Coding 101 (part 10) More on Web Data

Python gets networked:
Analysing data from files we already hold on the hard-drive is great, but so much data’s being created out there on the internet (especially on social media websites) that we can use for a whole variety of purposes – I’m itching to get my hands on some web data to play with. First I need to learn about how web browsers talk to websites – that is, how my query (view this website url, download that document, search for such-and-such a search term) gets communicated across the ‘net, and how it gets translated into an instruction the website at the other end can understand (in whatever server-side language it might be using: PHP, JavaScript, or whatever).

My knowledge of this area is very sketchy, so I’m happy to be able to get a potted introduction on this Python Web Data course (as always, see the links below for more info on the course I’m currently studying). The goal will be to understand how to write a Python program which can act in the same way as a web browser (i.e. using the same protocols) to interface between my computer and the internet/target website and read some data I’m interested in capturing. (This is just a brief run-through of everything covered in greater detail in Dr. Chuck’s book An Introduction to Networking which you can download for free here.)

Internet in a nutshell:
Your source web browser talks to (connects with and interacts with) the target web server using a variety of protocols. Internet Protocols (IPs) are unique addresses which show who is the source and who is the target. Transfer Control Protocols (TCPs) are ways that instructions and/or data get transferred from one application to another and back again. TCPs are high-level connections which can be made between the browser (your application) and the server (the target website’s application); they’re referred to as the peer-to-peer transport layer.

In order for a connection and transfer to happen, there needs to be some infrastructure to enable it. The connection that gets made has two end-points (one at the source = client-side, the other at the target = server-side) and some infrastructure in between which creates and maintains the connection. The whole thing (the two end-points with the connection between them) is referred to as a socket. When reading data from the web, the socket is the equivalent of the file handle we used when opening and reading data from a file on the hard-drive.

There are a variety of different applications which might run on one server to which we may want access, such as a website, email, a database, a news-server, and so on. Each one of those applications will have its own end-point to the socket, known as a TCP Port (or port number). Each port is like an extension within the host (think of it like an extension within the overall IP address, the unique address for a given website domain/server).

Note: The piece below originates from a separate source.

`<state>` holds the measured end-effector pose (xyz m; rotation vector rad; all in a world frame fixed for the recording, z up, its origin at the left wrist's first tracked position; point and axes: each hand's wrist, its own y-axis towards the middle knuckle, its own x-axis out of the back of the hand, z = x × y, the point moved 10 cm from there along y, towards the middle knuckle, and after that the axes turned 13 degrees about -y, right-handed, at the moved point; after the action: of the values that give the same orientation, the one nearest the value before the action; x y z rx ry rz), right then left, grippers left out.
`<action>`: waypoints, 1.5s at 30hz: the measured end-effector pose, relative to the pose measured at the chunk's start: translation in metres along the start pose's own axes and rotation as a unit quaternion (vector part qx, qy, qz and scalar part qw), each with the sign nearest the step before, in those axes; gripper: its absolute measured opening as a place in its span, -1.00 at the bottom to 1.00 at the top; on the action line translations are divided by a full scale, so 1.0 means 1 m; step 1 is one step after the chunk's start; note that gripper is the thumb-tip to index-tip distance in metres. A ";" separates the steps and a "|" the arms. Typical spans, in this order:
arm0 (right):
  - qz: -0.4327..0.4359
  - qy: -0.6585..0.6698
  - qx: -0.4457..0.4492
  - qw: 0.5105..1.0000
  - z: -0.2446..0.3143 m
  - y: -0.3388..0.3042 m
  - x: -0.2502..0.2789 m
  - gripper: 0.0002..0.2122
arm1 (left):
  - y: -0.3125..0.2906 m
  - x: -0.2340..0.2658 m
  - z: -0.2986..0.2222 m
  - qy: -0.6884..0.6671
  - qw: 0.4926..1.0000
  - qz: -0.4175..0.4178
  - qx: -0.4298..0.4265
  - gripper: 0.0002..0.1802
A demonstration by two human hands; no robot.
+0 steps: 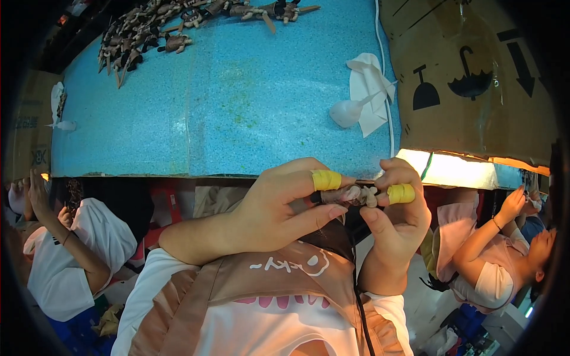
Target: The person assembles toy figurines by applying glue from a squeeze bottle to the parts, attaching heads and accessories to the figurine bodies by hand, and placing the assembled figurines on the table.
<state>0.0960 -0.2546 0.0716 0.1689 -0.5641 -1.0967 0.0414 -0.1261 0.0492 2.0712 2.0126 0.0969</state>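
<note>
Between my two hands, just off the near edge of the blue table, is a small figurine (pixel 350 194) with a brownish body and pale parts. My left hand (pixel 273 204) pinches its body end between thumb and index finger, the index wrapped in yellow tape. At its pale end, the thumb and yellow-taped index finger of my right hand (pixel 402 216) close on it. My fingers cover part of the figurine, so its finer details are hidden. Many similar brown and black figurines (pixel 139 38) lie heaped at the far left of the table, some with wooden-looking flat pieces.
A small white squeeze bottle (pixel 346 113) lies on white paper (pixel 374 115) at the table's right, beside a white cable (pixel 386 83). A large cardboard box (pixel 475 124) stands at right. One co-worker (pixel 77 255) sits at left, another (pixel 487 255) at right.
</note>
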 end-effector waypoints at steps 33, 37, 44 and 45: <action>0.082 0.004 -0.058 0.995 -0.006 -0.010 -0.029 -0.80 | -0.001 -0.002 -0.002 0.042 0.996 0.050 -0.065 -0.68; 0.091 0.012 -0.056 0.994 -0.008 -0.009 -0.029 -0.79 | -0.001 -0.003 -0.007 0.084 0.991 0.035 -0.096 -0.66; 0.089 -0.107 0.008 0.990 0.006 -0.006 -0.028 -0.80 | 0.000 -0.003 -0.014 0.146 0.980 0.014 -0.133 -0.62; 0.095 -0.152 0.023 0.984 0.009 -0.006 -0.029 -0.81 | 0.001 -0.003 -0.013 0.156 0.979 0.013 -0.132 -0.61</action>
<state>0.0772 -0.2308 0.0664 -0.0152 -0.8611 -0.9284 0.0391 -0.1277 0.0626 2.0095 2.0055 0.6953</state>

There are a variety of port numbers commonly used for certain types of applications. Port 80 is most commonly used in accessing web data as it relates to the public-access (HTTP://) web server for the relevant domain/IP. Port numbers can also be established on a local host (on your own hard-drive) when developing new web applications and before going live with them online. Here the web address you would access would be http://localhost:nnnn/xxxx.htm where nnn refers to the unique port number you’ve assigned for holding the development files.

Sockets in Python – establishing a connection to the web:
There’s already a handy library of ready-written scripts in Python to handle sockets to allow us to connect with the web via a low-level networking interface. The relevant library is called Sockets, and more documentation is available here. To use the library, we first need to import it using the import function. We can then use the script within the library to do the equivalent of the open() function used when opening and reading local files. The basic code looks like this:

import socket
sockhand = socket.socket(socket.AF_INET, socket.SOCK_STREAM)
sockhand.connect( ('www.domainname.com', 80) )

Line 01: imports the Socket library
Line 02: tells Python to create a new socket and give it a handle called sockhand. The syntax of this line is: {socket-handle} = {library}.{method-in-library}({parameter1},{parameter2}) where socket.socket() tells Python to use the socket method within the socket library, with the given parameters in brackets. The parameters in this example, socket.AF_INET and socket.SOCK_STREAM, tell Python to make the socket a connection to the internet and to make it a streaming connection. (A streaming connection is where requests are sent, and data is brought back in order. We could specify an alternate parameter to bring back unordered data.)
Line 03: tells Python the host (i.e. domain name) and port number of the connection.

Note that in the above code, line 02 creates the handle for the connection (named as required) but has not yet made the connection itself. This line effectively creates the client-side end-point of the socket. The code in line 03 then makes the actual connection over the internet (joining the client to the server-side end-point of the socket at the specified host and port).

One important point to remember – Python won’t just be able to connect to any website by using this code. There will need to be the necessary application/software at the server-side to enable the connection and interface.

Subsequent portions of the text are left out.